前世の私は花にさほど興味がなかったのに、何故かこの花だけは不思議と惹かれた。ある日、花屋に飾られているのを偶然見つけて、馴染みのない花だったのに、衝動的に買ってしまったのを覚えている。誰かに贈るためではなく、自分のために花を買ったのはそれが初めてのことだった。
「――これか」
ため息をつくように、リーンハルト様が小さく呟いた。
「リーンハルト様?」
「この花が好きなんだな。覚えておく。お前の誕生日にはこれを飾ろう」
「······私の誕生日は一月八日ですので、この花は咲いていないかと······確か春から夏にかけて開花する花なので」
まただ。また何か誤魔化されたような気がする。
リーンハルト様はときどき、何かを懐かしむような言動をしたり、意味深な言葉を吐いたりする。そして、私がそれに深く切り込もうとすると、話題を変えるか黙り込む。
多分、そういった言動をしてしまうこと自体はわざとじゃない。わざとやる意味が無い。わざわざ私に不信感を抱かれようとするメリットが無いからだ。
これまでの態度から判断して、リーンハルト様は、私を騙そうとはしていないと思う。
彼はきっと、騙そうとしているのではなくて、何かを私から隠そうとしている。
そして、その"何か"がリーンハルト様が私を溺愛している理由に繋がるはずだ。
ならば、何故彼はそれを隠そうとするのだろう?
······分からない。
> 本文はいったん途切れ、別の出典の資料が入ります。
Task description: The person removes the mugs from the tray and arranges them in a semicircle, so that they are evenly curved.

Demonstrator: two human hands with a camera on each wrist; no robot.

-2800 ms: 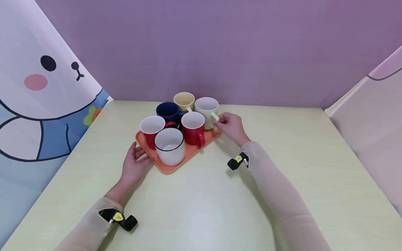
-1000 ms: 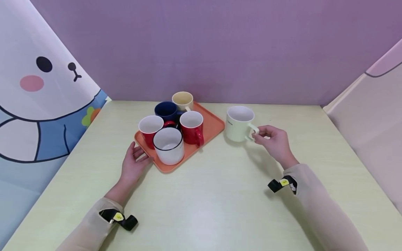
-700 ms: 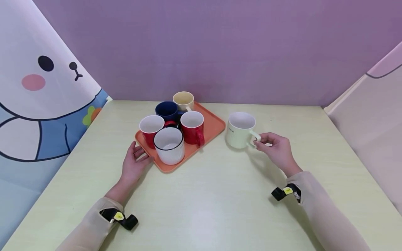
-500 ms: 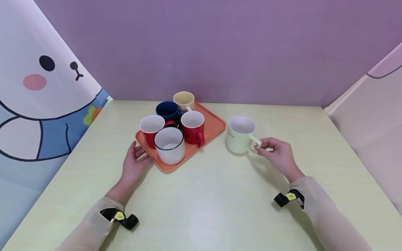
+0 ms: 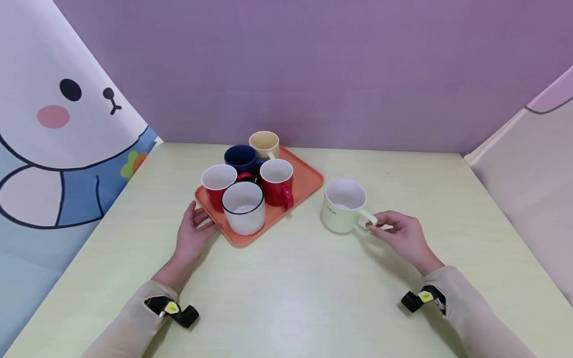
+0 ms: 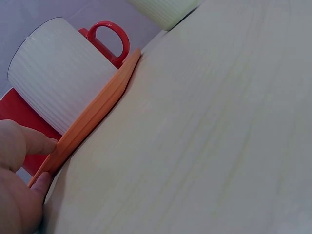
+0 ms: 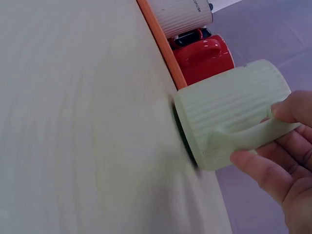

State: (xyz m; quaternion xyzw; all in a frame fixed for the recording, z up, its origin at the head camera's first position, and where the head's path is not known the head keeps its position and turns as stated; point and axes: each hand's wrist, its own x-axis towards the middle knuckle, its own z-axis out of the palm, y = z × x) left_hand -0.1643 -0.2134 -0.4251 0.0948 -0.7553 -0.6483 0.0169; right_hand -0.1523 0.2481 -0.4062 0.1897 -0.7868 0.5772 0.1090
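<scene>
My right hand (image 5: 400, 238) pinches the handle of a pale green mug (image 5: 342, 211), which is upright right of the tray. In the right wrist view, a dark shadow edges the base of the ribbed mug (image 7: 234, 112); whether it touches the table I cannot tell. At the near left side of the orange tray (image 5: 306, 176), my left hand (image 5: 193, 238) holds the rim. The left wrist view has one fingertip (image 6: 48, 145) on the rim and another below it. A white ribbed mug with a black rim (image 5: 243, 211) stands on the tray nearest the left hand.
Also on the tray are a red mug (image 5: 277, 186), another red mug (image 5: 217, 186) with a white inside, a navy mug (image 5: 240, 158) and a cream mug (image 5: 265, 144). A purple backdrop (image 5: 313, 74) rises behind the pale table (image 5: 286, 298).
The right hand has taken the pale green mug off the tray's right side, carried it right, then brought it toward me and lower. The left hand has stayed at the tray.
</scene>
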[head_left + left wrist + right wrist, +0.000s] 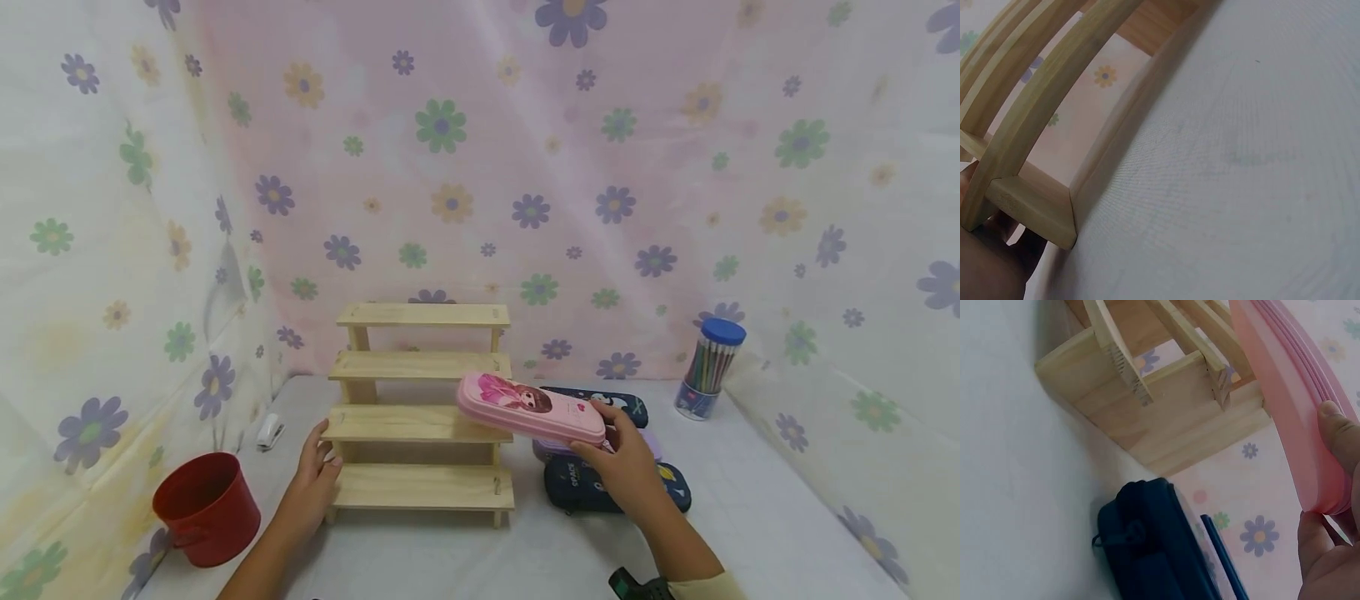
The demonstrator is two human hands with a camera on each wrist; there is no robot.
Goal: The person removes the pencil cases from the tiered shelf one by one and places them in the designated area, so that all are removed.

何か私に知られたら彼にとって都合が悪いことを隠していると考えるのが定石だが、私のためを思って隠している可能性も捨てきれない。だって――――。
「じゃあ、結婚記念日に飾ろう。その時期ならきっと咲いているだろうから」
――――彼は、結婚してからずっと、私を大切にしているから。
リーンハルト様の美しい緑の目が私を見つめる。
その目に、私への愛しさが滲み出ていると思ってしまうのは、私の自惚れだろうか。
ねえ、リーンハルト様。私、貴方が私に何か隠していることは知っているんですよ。――でも、それでも、貴方が私に向ける想いは本物だと、信じてもいいですか?
なんて。
言えたら、何か、変わるだろうか。